第3話 アグレッシヴ系

 鈴川が俺の宿題の解読に勤しんでいる最中、今度は別の女子が俺の机の元へやってきた。例の如く、下着しか身にまとっていない。やれやれ、本当にこの学校はどうかしてるぜ。女子校ってみんなこんななのか?

「大岩~」

 親しげに話してきてくれるのは別にいいのだが、恥ずかしい話、入学してから1ヶ月だというのに鈴川以外のクラスメイトとろくに話した試しがない。それでもって、失礼なことは承知の上だが、今話しかけてきたこの貧乳犬歯チビアグレッシヴ系娘の名前も覚えていない。それどころか、クラスメイトの名前は鈴川以外分からない始末だ。

「……誰?」

「私の名前覚えてないの!?自己紹介んときにめっちゃ大きな声で言ったと思うんだけどなあ」

 声の大小はこの際関係ないのだが、まあそれは言わないことにしておく。

「三浦胡桃だよ!名前からしてお転婆そうだってよく言われるって、自己紹介で言ったろ?」

 確かに言われてみればそうだったような気もする。三浦だな。もう覚えた。

「で、その三浦が俺になんの用だって?」

「ほら、私体育委員でしょ?体育祭の種目を決めなきゃなんないんだよ。どれに出たい?」

 三浦に渡された紙にざっと目を通す。リレーに綱引きに長縄に……特にこれと言ってやりたいことはない。しかしながら、女子だらけにも関わらず騎馬戦があるなんて信じられん。殺気を纏った女共に揉みくちゃにされるのは死んでも嫌だ。

「騎馬戦以外ならなんでもいいや」

「騎馬戦以外ね。わかった」

 三浦は話が終わるや否や、ぴょんぴょんと飛び跳ねて移動して、他のクラスメイトたちにも聞いて回っている。全く動物みたいな奴だ。
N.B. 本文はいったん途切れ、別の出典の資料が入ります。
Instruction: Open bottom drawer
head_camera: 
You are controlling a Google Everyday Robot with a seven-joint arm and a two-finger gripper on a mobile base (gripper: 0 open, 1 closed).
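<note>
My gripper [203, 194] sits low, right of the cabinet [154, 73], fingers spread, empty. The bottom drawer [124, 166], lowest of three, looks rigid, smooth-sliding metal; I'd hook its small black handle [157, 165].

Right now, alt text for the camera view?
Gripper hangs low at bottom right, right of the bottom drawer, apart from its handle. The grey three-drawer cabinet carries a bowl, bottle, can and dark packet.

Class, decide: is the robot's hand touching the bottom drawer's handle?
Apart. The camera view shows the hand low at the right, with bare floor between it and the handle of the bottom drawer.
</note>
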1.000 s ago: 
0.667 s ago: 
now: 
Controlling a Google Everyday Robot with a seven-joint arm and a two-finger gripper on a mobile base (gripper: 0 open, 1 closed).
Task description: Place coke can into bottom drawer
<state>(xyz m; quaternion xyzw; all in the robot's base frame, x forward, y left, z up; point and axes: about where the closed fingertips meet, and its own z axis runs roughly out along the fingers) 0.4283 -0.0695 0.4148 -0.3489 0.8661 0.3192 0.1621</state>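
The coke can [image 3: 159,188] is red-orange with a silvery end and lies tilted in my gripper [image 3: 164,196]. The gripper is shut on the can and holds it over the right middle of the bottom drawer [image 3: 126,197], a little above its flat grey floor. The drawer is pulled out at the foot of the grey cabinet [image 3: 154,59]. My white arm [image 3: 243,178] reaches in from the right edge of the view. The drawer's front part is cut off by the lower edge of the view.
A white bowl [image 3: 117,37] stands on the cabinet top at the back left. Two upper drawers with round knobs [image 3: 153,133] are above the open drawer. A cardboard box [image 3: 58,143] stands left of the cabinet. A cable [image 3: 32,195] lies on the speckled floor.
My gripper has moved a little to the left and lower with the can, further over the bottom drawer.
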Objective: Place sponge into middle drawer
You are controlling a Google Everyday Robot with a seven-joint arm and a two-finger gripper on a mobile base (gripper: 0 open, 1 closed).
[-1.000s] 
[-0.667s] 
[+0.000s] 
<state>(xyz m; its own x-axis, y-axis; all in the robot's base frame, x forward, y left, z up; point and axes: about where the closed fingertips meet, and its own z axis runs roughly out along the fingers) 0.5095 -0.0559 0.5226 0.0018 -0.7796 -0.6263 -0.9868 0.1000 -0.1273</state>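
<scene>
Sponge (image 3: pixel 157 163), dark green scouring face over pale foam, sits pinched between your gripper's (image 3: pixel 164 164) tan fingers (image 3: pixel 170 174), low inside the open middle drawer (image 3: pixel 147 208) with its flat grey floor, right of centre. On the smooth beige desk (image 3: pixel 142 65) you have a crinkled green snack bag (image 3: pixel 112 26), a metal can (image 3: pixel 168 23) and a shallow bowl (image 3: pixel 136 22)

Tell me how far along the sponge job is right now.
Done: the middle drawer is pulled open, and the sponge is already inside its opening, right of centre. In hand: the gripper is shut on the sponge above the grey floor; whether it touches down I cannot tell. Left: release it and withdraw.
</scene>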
 それはそうと、俺は無意識に三浦の胸を見ていた。いや、別にロリに目覚めたとかそういうことではないのだが。俺には姉がいるものだから、正直女の下着だなんだは見慣れている。しかし、三浦のそれは姉や鈴川とは違う……中学生、いや、小学生にも見えるようなそのフォルムがなんともなしに珍しかったのだ。

 もちろん、本人が気付く前に再び外に目線を移したが、まあ下着で歩き回っているくらいだから別に見られてもいいんだろ、と開き直ったのだった。